Below: Images from the “Summer as it was…” series.

Over the past five years, I have immersed myself into several series of paintings rooted in memory, specifically childhood memories. They have produced enough work for galleries, shows and studio sales. I’ve done a series of 70 small paintings about summer in the 1960’s and 1970’s; a series of ten summer drinks from the 1960’s and 1970’s; a series of 28 paintings of family on a 28-day road trip in 1972. Currently, I am working on a series of 12 paintings about school in the era of Dick and Jane.

 

Below: Images from the “Summer Refreshment” series.

pinklemonade
Frozen Pink Lemonade, 10″ x 10″ Oil on panel Remember the sound the frozen lemonade concentrate would make as it left the can and the stickiness it made all over the counter?
coke and a smile
Coke and a Smile. 10″ x 10″ Oil on panel Remembering just how refreshing an ice cold Coke can be.
File_000
(Mr. Harvey’s) Suntea , 10″ x 10″ Oil on panel My 5th grade teacher made us suntea in a big glass jar. It would marinate in the window all morning long. We drank it out of little Dixie papercups.
Tubosoda
Tub O’ Soda, 10″ x 10″ Oil on panel That time I won a green raft for the 3-legged race at my Dad’s company picnic. There were tubs of soda like I had never seen before!

Prior to painting, I threw pots. Lots of pots. I was a production potter throwing hundreds of pounds of clay a week fulfilling orders for gift shops all over the country and abroad. I had 18 sales reps selling my wares at wholesale prices which barely left any profit for all my hard work. My passion turned to excruciating work and before I knew it, I resented dry hands, sore back and the constant hum of my pottery wheel. I barely slept. Something had to change. I decided to paint. Years later, the same principles that helped me produce shelves of pottery helped me produce series of paintings.

Lisa David Summer of 72 poster image
Lisa David, Summer of 72 A family goes on a 28 day roadtrip; Some real memories, some imagined.

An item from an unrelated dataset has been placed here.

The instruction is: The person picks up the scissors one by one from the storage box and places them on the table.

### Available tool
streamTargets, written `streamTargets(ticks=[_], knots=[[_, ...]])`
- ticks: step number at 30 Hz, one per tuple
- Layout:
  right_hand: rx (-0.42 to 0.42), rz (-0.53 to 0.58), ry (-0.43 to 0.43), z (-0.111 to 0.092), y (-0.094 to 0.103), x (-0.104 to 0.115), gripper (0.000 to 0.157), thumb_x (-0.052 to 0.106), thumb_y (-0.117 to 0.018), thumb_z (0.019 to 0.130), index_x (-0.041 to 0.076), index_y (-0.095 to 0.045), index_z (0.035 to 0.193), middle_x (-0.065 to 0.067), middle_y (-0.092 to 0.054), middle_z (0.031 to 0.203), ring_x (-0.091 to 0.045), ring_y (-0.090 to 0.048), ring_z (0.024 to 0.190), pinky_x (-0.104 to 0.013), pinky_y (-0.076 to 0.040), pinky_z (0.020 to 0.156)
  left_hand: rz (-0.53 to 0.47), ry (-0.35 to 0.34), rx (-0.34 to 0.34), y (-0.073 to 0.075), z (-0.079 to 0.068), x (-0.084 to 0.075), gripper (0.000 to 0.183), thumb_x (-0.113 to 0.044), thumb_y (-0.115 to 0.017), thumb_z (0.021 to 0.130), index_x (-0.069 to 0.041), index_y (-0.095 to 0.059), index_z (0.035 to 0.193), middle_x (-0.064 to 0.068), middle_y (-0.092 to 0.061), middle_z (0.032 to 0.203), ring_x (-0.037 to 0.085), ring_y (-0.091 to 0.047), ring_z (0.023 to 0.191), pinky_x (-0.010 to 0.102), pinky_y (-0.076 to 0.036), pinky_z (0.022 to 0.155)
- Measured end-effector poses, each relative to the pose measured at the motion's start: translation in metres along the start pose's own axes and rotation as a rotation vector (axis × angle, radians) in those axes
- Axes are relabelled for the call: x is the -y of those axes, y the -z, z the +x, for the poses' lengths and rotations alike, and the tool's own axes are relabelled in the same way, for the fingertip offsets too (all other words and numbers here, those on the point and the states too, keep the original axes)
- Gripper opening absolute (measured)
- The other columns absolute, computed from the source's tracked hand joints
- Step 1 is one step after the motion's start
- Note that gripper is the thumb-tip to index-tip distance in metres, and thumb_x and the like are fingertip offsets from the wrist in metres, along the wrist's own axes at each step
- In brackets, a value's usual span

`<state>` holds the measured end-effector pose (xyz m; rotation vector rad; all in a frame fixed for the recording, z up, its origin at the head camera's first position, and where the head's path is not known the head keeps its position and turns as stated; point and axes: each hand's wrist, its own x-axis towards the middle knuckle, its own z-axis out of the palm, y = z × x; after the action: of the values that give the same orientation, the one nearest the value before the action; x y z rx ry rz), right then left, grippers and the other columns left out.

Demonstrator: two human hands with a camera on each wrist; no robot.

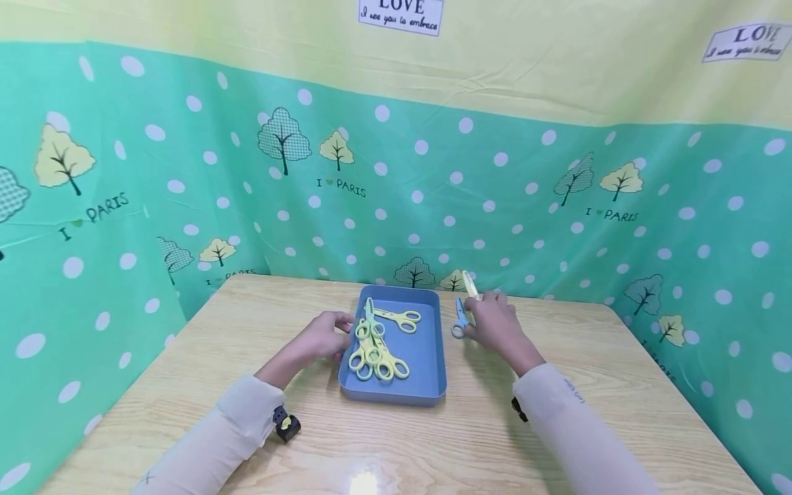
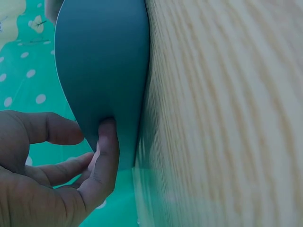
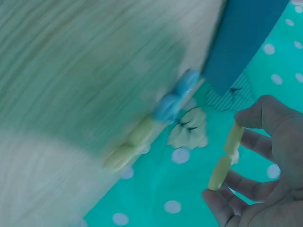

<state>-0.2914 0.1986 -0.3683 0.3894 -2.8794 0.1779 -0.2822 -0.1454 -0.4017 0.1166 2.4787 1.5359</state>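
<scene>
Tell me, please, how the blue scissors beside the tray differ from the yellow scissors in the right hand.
The blue scissors are blue; the yellow scissors are pale yellow. The blue scissors lie on the table, whereas the yellow scissors are held up in the right hand. Both are outside the tray.

both hands [image 1: 324,337] [image 1: 495,322] apart, fingers [image 2: 108,156] bent, forearms [image 1: 207,430] extended forward
</scene>
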Motion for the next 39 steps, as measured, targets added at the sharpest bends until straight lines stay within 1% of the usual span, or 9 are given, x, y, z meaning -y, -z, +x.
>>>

It’s satisfying to complete a body of work, a series of paintings. It feels good to have paintings for galleries, shows and sales. It also feels good to tell people what you are working on. Here are a few tips to help you if you want to tackle a series of paintings:

  1. Determine the number, size and subject of a series. Set parameters about when you will finish (a painting a day, season, month). Pick a good number, then use social media, blog, etc. so others can follow your journey. Make it a realistic number. The summer I painted one a day was a huge commitment.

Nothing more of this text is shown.